Top of Excerpted data

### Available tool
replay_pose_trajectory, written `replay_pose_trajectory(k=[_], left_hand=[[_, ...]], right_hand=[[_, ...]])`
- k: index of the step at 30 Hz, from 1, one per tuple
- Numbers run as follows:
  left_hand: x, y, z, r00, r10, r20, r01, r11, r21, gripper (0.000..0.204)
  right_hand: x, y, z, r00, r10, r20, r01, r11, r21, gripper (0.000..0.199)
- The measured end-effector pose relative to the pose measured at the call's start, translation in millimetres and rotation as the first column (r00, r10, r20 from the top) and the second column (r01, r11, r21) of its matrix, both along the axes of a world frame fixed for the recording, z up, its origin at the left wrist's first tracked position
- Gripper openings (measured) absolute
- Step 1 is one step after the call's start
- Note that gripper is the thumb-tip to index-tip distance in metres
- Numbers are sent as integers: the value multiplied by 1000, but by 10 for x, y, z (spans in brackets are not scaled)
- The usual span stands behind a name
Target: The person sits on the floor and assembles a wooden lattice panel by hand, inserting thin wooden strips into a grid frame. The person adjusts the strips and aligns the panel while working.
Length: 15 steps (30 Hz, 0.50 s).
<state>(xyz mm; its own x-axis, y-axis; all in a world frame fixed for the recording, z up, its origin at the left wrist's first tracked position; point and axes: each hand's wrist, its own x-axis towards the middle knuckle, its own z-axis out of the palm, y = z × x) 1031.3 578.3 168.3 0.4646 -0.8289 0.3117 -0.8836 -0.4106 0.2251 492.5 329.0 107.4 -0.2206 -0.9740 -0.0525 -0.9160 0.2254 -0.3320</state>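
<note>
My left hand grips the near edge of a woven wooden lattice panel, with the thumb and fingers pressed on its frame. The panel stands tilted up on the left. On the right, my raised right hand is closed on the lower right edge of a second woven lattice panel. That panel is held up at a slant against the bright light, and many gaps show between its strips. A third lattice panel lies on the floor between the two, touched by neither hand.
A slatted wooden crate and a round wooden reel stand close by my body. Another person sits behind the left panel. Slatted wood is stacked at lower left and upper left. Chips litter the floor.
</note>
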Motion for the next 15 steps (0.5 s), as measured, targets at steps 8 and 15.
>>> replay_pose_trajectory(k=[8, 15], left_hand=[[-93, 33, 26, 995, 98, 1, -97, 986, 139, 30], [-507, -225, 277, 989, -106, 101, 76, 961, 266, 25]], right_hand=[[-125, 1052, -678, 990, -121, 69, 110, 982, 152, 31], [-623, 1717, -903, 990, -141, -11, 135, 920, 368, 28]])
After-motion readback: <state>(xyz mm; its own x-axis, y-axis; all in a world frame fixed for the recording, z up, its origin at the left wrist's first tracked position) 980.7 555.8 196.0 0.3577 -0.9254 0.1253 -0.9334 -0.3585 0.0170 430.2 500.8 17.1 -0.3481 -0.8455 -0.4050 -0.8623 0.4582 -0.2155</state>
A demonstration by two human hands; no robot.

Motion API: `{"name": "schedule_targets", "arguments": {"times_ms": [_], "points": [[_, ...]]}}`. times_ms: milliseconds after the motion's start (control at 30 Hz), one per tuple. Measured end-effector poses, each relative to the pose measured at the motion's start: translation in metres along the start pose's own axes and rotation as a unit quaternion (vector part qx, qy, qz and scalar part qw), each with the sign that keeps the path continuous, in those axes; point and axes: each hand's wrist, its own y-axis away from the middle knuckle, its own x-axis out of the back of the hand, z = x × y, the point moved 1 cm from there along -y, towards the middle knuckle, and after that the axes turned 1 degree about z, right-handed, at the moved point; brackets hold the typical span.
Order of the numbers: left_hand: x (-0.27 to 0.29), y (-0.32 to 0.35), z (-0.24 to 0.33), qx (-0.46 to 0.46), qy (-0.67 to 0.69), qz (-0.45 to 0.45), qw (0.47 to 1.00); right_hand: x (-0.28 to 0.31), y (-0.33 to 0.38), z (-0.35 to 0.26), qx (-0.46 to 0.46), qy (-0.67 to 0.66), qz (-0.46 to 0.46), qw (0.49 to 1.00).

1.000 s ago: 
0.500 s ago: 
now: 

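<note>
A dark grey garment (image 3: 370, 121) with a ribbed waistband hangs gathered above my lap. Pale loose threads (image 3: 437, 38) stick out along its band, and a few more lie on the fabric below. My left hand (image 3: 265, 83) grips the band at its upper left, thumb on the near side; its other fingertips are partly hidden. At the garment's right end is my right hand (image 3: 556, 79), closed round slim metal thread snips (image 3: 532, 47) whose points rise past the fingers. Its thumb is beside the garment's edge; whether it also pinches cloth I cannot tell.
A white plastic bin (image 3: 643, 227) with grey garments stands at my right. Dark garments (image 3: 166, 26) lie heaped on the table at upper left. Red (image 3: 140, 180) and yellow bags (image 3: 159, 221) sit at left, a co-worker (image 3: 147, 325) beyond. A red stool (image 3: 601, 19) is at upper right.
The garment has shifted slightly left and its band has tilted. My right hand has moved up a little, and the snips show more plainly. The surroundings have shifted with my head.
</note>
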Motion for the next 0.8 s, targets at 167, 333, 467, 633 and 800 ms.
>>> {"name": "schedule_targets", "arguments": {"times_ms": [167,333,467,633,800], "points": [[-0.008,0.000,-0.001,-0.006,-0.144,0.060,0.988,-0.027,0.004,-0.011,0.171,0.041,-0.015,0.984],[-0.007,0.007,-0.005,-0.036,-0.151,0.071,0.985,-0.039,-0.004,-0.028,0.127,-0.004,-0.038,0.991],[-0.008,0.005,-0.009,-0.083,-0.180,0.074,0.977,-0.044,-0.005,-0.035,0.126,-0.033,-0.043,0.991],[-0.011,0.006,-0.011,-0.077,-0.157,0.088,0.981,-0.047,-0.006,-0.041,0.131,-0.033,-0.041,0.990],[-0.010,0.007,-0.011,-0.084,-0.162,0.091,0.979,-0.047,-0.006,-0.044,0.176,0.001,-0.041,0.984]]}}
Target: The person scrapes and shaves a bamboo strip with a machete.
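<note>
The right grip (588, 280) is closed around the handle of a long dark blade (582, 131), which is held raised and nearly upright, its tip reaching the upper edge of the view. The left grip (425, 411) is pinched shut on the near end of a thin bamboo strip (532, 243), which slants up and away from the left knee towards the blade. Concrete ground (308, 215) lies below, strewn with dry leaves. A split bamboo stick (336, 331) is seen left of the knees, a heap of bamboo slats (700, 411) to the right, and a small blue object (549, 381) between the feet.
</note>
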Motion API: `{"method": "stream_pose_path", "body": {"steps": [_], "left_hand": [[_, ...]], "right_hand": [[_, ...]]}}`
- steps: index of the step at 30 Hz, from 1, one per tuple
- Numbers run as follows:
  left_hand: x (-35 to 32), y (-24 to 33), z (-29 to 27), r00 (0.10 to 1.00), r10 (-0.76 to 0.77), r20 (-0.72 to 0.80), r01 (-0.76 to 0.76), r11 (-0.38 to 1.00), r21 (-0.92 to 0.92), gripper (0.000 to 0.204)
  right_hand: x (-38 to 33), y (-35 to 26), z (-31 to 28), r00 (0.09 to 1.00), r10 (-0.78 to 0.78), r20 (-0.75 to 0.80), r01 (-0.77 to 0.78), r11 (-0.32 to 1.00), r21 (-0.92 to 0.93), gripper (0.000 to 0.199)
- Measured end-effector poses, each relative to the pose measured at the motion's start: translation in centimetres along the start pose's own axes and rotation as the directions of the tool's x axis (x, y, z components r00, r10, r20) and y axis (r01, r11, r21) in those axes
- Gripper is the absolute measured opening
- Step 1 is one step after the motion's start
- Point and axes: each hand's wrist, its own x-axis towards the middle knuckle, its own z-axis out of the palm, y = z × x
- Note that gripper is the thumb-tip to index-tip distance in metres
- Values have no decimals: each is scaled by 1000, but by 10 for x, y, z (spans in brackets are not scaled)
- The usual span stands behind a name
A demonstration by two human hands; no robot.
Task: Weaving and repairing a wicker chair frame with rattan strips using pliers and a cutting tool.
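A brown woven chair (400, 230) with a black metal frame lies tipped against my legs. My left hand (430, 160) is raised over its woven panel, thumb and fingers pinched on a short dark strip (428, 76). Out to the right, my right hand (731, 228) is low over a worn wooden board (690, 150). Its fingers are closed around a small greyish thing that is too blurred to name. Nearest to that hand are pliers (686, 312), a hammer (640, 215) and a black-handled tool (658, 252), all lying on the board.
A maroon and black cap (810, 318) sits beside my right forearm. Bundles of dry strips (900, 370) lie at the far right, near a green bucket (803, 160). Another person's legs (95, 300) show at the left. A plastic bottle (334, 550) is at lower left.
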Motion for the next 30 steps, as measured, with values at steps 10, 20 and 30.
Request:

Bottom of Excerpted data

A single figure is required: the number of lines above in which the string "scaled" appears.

2